I mean personally I hadn’t though about blind users (which maybe says a lot about me) but I’m not a corporation it’s honestly baffling that reddit would forget too, and that nobody pointed out (or if they did they got shut down).
It’s straight up insulting that once pointed out publicly, reddit didn’t immediately walk back its behaviour.
I’m not sure they even care, they just need to pad the numbers long enough to IPO and sell. It’s a pump and dump, but Steve is a moron and doesn’t know how.
pad the numbers
Which is exactly why they’re running /r/place again tomorrow: they’ve lost traffic and the need to pad the numbers so they expect (probably rightfully) that /r/place will give them numbers to offset their losses.
Of course, they’re going to totally ignore the image that comes out of /r/place, which is probably going to be “API - fuck /u/spez”. Or maybe they’ll invite xQc and his cult to grief the instance again. Or do the thing where admins can ignore the rate limits again.
Por que no los dos? They only care because it’s going to hurt their IPO.
Steve doesn’t understand that though. Like at all.
Spez is the face, but he isn’t the board. From the start everyone has given him too much credit when it isn’t due.
What a tone-deaf fuckwit.
Are they expecting to fool anyone?
The CEO called them landed gentry, even while mods run reddit day to day for free, and the admins told them to fuck off and eat all the shit changes.
I’d like to peek into the brain of whoever made that post and look at all the mental gymnastics going on in there.
At this point probably not saying anything would be better?
Go die in a fire is the only feedback I have.
Why in the world would anyone want to go back to relying on a company that can’t be trusted when they can be as independent as they could possibly want to be?
How does one monetise when the customer is also the content? They’re in a pickle here.
Personally, I don’t see it as all that difficult. The platform is an aggregator. They have falsely (naively?) overvalued their product. It’s easy to make money by taking care of the community who creates their content, but the key is ‘don’t be greedy’ and they can’t help themselves.
The core issue of most US corporations is thst they’re chasing impossible long term growth strategies to extract quick money. If they aimed for reasonable growth, people could join the company and plan to retire off their pension. Tech doesn’t do that kind of ‘old business bullshirt’
term
They have a 5 bil valuation. They vould lose 50% value and still be worth a lot.
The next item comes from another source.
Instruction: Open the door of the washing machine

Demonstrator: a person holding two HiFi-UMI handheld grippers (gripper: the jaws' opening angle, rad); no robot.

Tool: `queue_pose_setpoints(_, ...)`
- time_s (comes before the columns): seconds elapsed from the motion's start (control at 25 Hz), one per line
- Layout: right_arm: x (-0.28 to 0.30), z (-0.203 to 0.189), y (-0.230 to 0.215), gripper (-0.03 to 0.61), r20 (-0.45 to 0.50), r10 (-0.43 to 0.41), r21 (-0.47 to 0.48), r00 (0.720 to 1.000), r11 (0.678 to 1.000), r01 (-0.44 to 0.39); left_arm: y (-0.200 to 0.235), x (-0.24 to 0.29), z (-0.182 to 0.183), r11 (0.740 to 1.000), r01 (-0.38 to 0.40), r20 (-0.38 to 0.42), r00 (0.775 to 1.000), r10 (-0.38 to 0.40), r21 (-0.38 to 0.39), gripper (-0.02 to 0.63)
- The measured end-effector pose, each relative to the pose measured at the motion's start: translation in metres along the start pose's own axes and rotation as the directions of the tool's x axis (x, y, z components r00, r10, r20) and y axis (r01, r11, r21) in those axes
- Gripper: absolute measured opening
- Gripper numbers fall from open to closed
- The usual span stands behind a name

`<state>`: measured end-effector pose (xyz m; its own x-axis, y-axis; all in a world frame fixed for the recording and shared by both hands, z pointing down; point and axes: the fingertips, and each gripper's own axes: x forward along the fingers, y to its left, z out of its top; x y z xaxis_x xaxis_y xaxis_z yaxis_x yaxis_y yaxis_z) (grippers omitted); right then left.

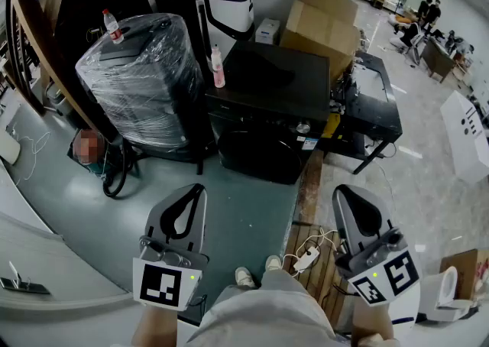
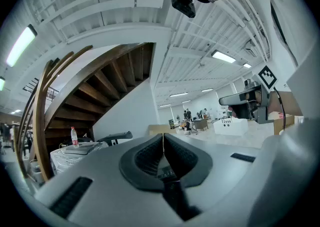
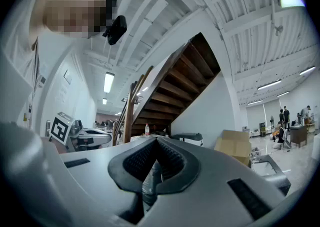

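Washing machine [image 1: 267,101]: black, on the floor ahead, door shut, well apart from both tools.

Risks, judged:
- The door's handle or edge cannot be made out from here, so a blind reach could slip off the dark front.
- A pink bottle [image 1: 218,69] stands at the machine's left edge. A wide swing could knock it over.
- The white cable [image 1: 306,257] lies near the person's feet and could snag a step forward.

Left tool [image 1: 200,187]: jaws together, holding nothing. Right tool [image 1: 340,191]: likewise fully closed and empty. Both must open before any grip.
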<state>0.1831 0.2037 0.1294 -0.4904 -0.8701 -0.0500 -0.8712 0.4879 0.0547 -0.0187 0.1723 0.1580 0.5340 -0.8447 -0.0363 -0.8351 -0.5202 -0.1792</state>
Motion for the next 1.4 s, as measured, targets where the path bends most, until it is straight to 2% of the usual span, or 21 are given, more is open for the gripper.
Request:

They are trying to trim the fat to make their conversation rates and ratios increase as to pump up their valuation for their IPO, then probably dip.
Maybe they should actually pay the mods. That’s the only way they will be able to get them back on their side after the way they were treated
*gasp*
But that would cost money! Think of the investors!
“but what if AI could be the moderator” - some MBA probably.
It’s a trap.
…are we still reviving old maymays?
That one is timeless.
there’s no upside to reengaging a narcissist, that’s how i see the reddit exec team fot the last 10 yrs. they don’t exist anymore to my mind.
there’s no upside to reengaging a narcissist, that’s how i see the reddit exec team fot the last 10 yrs. they don’t exist anymore to my mind.